Smith-Bindman R, Kerlikowske K, Feldstein V A, Subak L, Scheidler J, Segal M, Brand R, Grady D
San Francisco Veterans Affairs Medical Center, Department of Radiology, University of California, 94115, USA.
JAMA. 1998 Nov 4;280(17):1510-7. doi: 10.1001/jama.280.17.1510.
Postmenopausal vaginal bleeding is a common clinical problem. Endovaginal ultrasound (EVUS) is a noninvasive diagnostic test that may help determine which women should undergo endometrial biopsy.
To determine the accuracy of EVUS in detecting endometrial disease in postmenopausal women with vaginal bleeding according to hormone replacement use.
Literature search of English-language and non-English-language articles published from 1966 through November 1996 using MEDLINE and by a manual search of bibliographies of published articles.
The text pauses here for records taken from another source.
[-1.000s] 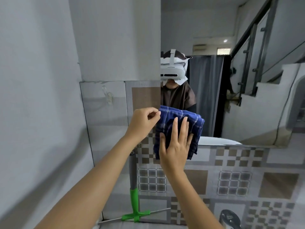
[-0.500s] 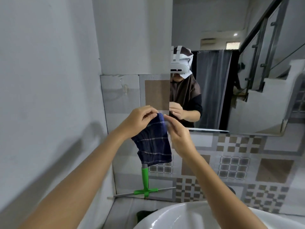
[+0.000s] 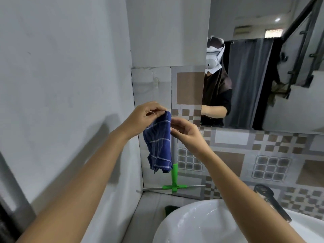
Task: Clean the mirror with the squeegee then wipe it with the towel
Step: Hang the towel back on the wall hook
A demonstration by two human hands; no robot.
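Tiled corner: left hand [image 3: 143,118] pinches hanging towel [image 3: 158,144]; sink [image 3: 196,223] below.

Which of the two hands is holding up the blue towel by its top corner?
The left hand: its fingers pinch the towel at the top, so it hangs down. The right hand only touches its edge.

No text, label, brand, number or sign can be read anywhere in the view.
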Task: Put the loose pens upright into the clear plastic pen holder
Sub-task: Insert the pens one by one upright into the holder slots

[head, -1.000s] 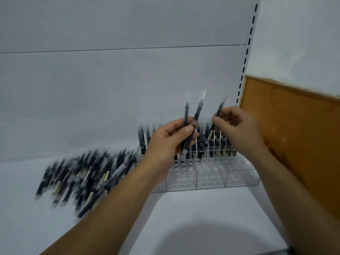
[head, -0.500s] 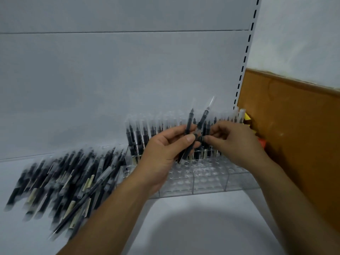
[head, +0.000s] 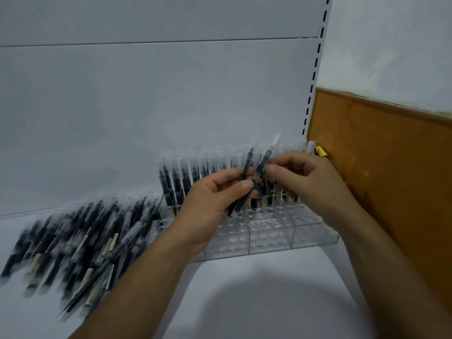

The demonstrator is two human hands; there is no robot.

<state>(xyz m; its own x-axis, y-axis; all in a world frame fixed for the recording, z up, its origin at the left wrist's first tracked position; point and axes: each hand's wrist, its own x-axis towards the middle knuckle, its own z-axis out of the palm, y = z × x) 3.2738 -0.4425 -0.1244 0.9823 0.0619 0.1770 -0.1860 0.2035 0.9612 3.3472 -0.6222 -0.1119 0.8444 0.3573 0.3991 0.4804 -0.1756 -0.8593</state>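
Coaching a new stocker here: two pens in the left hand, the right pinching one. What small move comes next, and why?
Probably the right hand draws the pinched pen free of the left hand, which also grips a second pen, and lowers it into an empty front hole of the clear holder: its back rows stand full.

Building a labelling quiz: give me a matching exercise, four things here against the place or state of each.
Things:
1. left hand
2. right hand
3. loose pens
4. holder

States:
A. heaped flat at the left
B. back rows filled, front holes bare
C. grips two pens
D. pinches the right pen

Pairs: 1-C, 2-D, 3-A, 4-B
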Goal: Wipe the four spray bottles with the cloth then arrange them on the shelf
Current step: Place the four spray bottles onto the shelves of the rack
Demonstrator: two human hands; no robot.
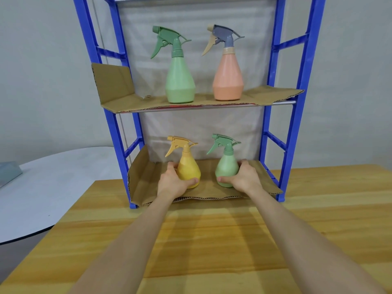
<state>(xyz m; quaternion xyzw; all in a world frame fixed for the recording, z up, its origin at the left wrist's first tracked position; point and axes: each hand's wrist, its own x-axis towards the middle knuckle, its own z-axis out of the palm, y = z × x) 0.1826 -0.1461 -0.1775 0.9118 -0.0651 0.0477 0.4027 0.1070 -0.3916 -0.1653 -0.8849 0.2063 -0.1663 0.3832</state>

Studies were included if they prospectively collected EVUS measurements of endometrial thickness prior to obtaining endometrial tissue for histologic evaluation in postmenopausal women with vaginal bleeding. Of 85 studies that included data on EVUS and endometrial histology, 35 were included in the meta-analysis and included 5892 women.
Articles were reviewed and independently selected and abstracted by 2 reviewers. Disagreement was resolved by consensus.
The overall summary mean weighted estimates of sensitivity and specificity were calculated for thresholds of endometrial thickness from 3 to 10 mm. Using a 5-mm threshold to define abnormal endometrial thickening, 96% (95% confidence interval [CI], 94%-98%) of women with cancer had an abnormal EVUS result, whereas 92% (95% CI, 90%-93%) of women with endometrial disease (cancer, polyp, or atypical hyperplasia) had an abnormal result. This did not vary by hormone replacement use. However, the number of women with normal histology who had an abnormal EVUS result did vary by hormone replacement use. In women who were not using hormone replacement therapy, 593 (8%) with normal histological findings had an abnormal EVUS result (specificity, 92%; 95% CI, 90%-94%), whereas 1544 (23%) using hormone replacement therapy had an abnormal EVUS result (specificity, 77%; 95% CI, 75%-79%). For a postmenopausal woman with vaginal bleeding with a 10% pretest probability of endometrial cancer, her probability of cancer is 1% following a normal EVUS result.
Endovaginal ultrasound has a high sensitivity for detecting endometrial cancer and other endometrial disease and can reliably identify postmenopausal women with vaginal bleeding who are highly unlikely to have significant endometrial disease so that endometrial sampling may be unnecessary.
绝经后阴道出血是一个常见的临床问题。经阴道超声检查(EVUS)是一种非侵入性诊断测试,可帮助确定哪些女性应接受子宫内膜活检。
根据激素替代疗法的使用情况,确定经阴道超声检查(EVUS)在检测绝经后阴道出血女性子宫内膜疾病中的准确性。
使用MEDLINE对1966年至1996年11月发表的英文和非英文文章进行文献检索,并通过手工检索已发表文章的参考文献。
如果研究前瞻性地收集了绝经后阴道出血女性在获取子宫内膜组织进行组织学评估之前的经阴道超声检查(EVUS)子宫内膜厚度测量值,则纳入研究。在85项包含经阴道超声检查(EVUS)和子宫内膜组织学数据的研究中,35项纳入荟萃分析,共纳入5892名女性。
由2名审阅者对文章进行审阅、独立选择和摘要。分歧通过协商解决。
计算子宫内膜厚度阈值为3至10毫米时敏感性和特异性的总体汇总平均加权估计值。使用5毫米阈值定义子宫内膜增厚异常,96%(95%置信区间[CI],94%-98%)的癌症女性经阴道超声检查(EVUS)结果异常,而92%(95%CI,90%-93%)的子宫内膜疾病(癌症、息肉或非典型增生)女性结果异常。这并不因激素替代疗法的使用情况而有所不同。然而,经阴道超声检查(EVUS)结果异常但组织学正常的女性数量确实因激素替代疗法的使用情况而有所不同。在未使用激素替代疗法的女性中,593名(8%)组织学结果正常但经阴道超声检查(EVUS)结果异常(特异性,92%;95%CI,90%-94%),而1544名(23%)使用激素替代疗法的女性经阴道超声检查(EVUS)结果异常(特异性,77%;95%CI,75%-79%)。对于一名绝经后阴道出血且子宫内膜癌预测试验概率为10%的女性,经阴道超声检查(EVUS)结果正常后其患癌概率为1%。
经阴道超声检查(EVUS)对检测子宫内膜癌和其他子宫内膜疾病具有高敏感性,并且可以可靠地识别绝经后阴道出血且极不可能患有严重子宫内膜疾病的女性,从而可能无需进行子宫内膜取样。